New York City Center; 2,753 seats; $95 top

  • Production: A New York City Center Encores! presentation of a musical in two acts with music by Leonard Bernstein, book and lyrics by Betty Comden and Adolph Green, based on an idea by Jerome Robbins. Directed by John Rando. Music direction, Todd Ellison. Choreography, Warren Carlyle, based on original choreography by Robbins.
  • Crew: Sets, John Lee Beatty; costumes, Martin Pakledinaz; lighting, Clifton Taylor; sound, Tom Morse; concert adaptation, David Ives; music coordinator, Seymour Red Press; original orchestrations, Bernstein, Hershy Kay, Don Walker, Elliott Jacoby, Ted Royal; production stage manager, Rolt Smith. Opened, reviewed Nov. 19, 2008. Runs through Nov. 23. Running time: 2 HOURS, 20 MIN.

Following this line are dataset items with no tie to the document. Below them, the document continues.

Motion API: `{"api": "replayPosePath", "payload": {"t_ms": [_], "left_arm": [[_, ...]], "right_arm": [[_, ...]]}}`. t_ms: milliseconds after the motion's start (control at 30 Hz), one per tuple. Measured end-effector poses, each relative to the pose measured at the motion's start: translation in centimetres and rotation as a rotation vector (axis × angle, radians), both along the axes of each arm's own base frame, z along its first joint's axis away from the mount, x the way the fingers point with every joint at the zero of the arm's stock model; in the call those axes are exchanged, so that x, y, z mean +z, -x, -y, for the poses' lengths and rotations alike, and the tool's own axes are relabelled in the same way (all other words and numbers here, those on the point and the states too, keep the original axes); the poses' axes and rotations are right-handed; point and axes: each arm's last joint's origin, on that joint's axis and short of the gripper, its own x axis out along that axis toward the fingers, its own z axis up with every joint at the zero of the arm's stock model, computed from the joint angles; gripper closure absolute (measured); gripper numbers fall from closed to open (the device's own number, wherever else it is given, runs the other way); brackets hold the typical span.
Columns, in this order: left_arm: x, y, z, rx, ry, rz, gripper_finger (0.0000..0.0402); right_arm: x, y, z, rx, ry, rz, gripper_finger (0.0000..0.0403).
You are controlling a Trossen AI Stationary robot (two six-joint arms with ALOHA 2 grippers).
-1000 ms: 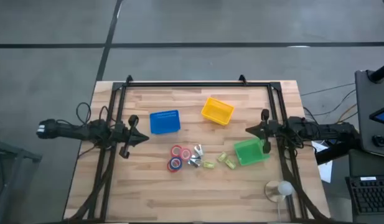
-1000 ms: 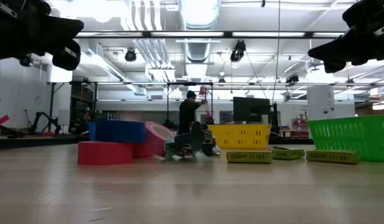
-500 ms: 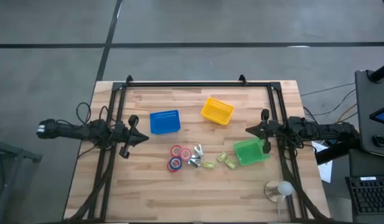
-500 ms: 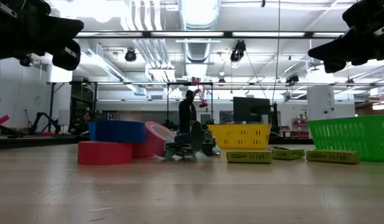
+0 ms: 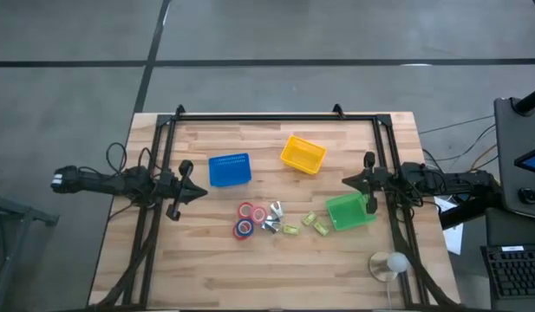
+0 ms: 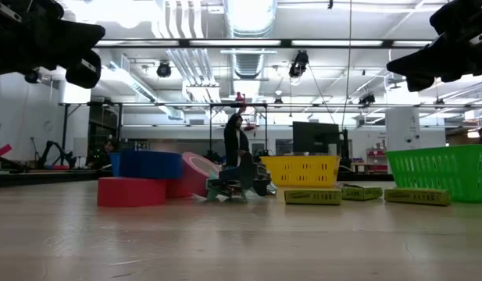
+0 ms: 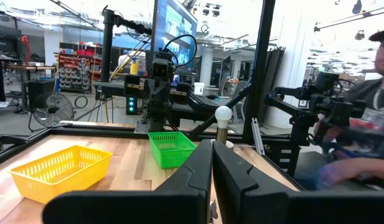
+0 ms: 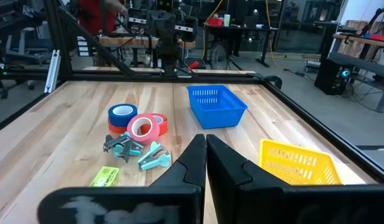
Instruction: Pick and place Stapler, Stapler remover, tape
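Three tape rolls lie flat or leaning together mid-table: a red one, a pinkish one and a blue-and-red one. They also show in the right wrist view, with the blue roll behind the pink one. Silvery-teal staple removers lie beside them. Small yellow-green staplers lie right of those. My left gripper hovers shut above the table's left side. My right gripper hovers shut at the right, by the green basket.
A blue basket and a yellow basket stand toward the far side. A pale ball on a stand sits at the near right corner. A black frame borders the table. Bare wood lies along the near edge. People stand in the room beyond.
Both arms and everything on the table have kept still. Only a person far back in the room has shifted.
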Motion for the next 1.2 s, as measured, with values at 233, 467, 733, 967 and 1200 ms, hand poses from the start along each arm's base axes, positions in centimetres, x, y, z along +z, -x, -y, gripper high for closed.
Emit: {"api": "replayPosePath", "payload": {"t_ms": [233,467,733,967,1200], "left_arm": [[0.0,0.0,0.0,0.0,0.0,0.0,0.0385],[0.0,0.0,0.0,0.001,0.0,0.0,0.0385],[0.0,0.0,0.0,0.001,0.0,0.0,0.0385],[0.0,0.0,0.0,0.0,0.0,0.0,0.0385],[0.0,0.0,0.0,0.0,0.0,-0.001,0.0385]], "right_arm": [[0.0,0.0,0.0,0.0,-0.001,0.0,0.0394],[0.9,-0.1,0.0,-0.003,-0.067,0.097,0.0394],[1.7,-0.3,-0.1,0.034,-0.472,0.239,0.0394],[0.5,-2.5,-0.9,0.067,-0.643,0.146,0.0381],[1.0,-6.4,-1.7,-0.029,-0.689,-0.091,0.0295]]}}
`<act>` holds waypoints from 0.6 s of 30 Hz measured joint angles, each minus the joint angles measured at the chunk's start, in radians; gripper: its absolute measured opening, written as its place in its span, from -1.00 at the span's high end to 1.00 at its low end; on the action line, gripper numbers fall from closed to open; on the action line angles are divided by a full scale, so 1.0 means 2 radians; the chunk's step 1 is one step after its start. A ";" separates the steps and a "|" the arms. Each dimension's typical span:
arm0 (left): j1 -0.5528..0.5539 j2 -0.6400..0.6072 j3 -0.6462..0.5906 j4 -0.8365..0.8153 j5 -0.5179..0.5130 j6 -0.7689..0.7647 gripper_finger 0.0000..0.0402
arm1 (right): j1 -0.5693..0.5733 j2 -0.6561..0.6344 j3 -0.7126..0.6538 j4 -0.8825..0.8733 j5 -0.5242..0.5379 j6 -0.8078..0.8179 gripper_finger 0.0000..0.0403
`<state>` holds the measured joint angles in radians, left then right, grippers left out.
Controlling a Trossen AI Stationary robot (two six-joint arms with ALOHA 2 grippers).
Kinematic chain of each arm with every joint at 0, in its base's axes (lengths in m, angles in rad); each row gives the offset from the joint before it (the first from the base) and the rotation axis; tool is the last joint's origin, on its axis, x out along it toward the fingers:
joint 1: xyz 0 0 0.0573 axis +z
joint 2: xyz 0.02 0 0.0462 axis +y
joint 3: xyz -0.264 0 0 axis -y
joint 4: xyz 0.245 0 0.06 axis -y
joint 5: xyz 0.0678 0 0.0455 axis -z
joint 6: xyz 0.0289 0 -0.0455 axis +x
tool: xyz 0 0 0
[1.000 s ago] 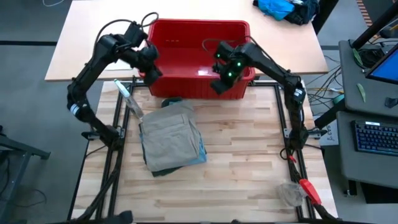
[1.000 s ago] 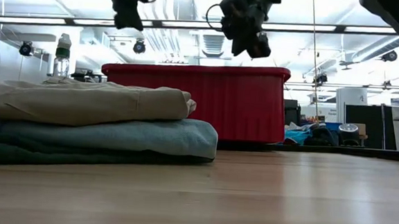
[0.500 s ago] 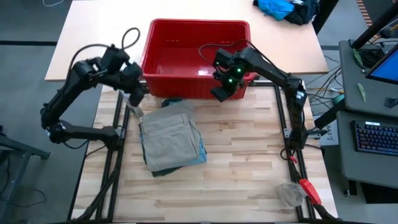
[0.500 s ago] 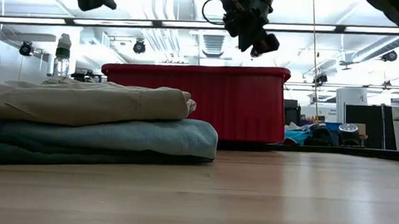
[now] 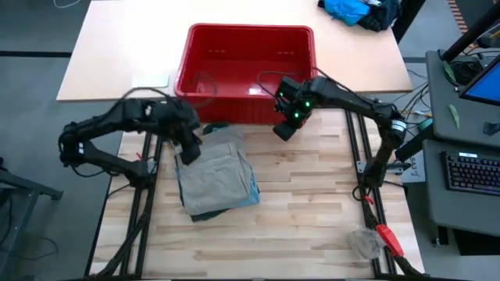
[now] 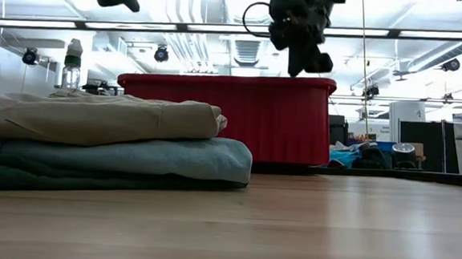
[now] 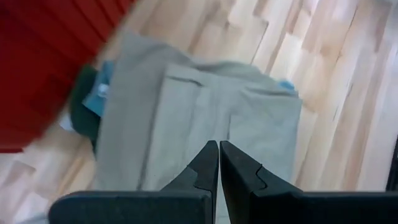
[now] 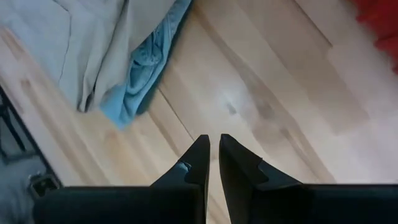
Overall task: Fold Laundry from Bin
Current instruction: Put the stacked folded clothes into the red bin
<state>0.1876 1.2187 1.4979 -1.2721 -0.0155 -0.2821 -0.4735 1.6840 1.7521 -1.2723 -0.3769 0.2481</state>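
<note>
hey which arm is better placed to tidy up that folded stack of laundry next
Probably the left. The left gripper, fingers shut, hovers right over the khaki piece topping the stack. The right gripper hangs over bare table beside the red bin.

Your left arm reaches in from the table's left side, elbow bent low and forearm stretched toward the middle, and its left gripper (image 5: 190, 151) hangs above the table with its two fingers (image 7: 208, 163) pressed together on nothing. Your right arm arches in from the right edge, wrist angled downward, and its right gripper (image 5: 283, 129) is raised well clear of the tabletop, fingers (image 8: 200, 158) nearly touching and holding nothing.
</note>
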 joint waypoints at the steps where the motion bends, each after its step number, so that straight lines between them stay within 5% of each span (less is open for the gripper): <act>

  • Cast: Ozzie - Christian Borle Chip - Justin Bohon Gabey - Tony Yazbeck Ivy Smith - Jessica Lee Goldyn Hildy Esterhazy - Leslie Kritzer Claire de Loone - Jennifer Laura Thompson Madame Maude P. Dilly - Andrea Martin Judge Pitkin W. Bridgework - Michael Cumpsty Lucy Schmeeler - Julyana Soelistyo With: Lawrence Alexander, Andrea Beasom, Kristine Bendul, Tanya Birl, Angie Canuel, John Carroll, Rachel Coloff, Michael Cusumano, Susan Derry, Emilee Dupre, Autumn Hurlbert, Ryan Jackson, Mary MacLeod, Monica L. Patton, Adam Perry, Steve Schepis, Geno Segers, Charlie Sutton, Kevin Vortmann, Price Waldman, J.D. Webster, Ashley Yeater.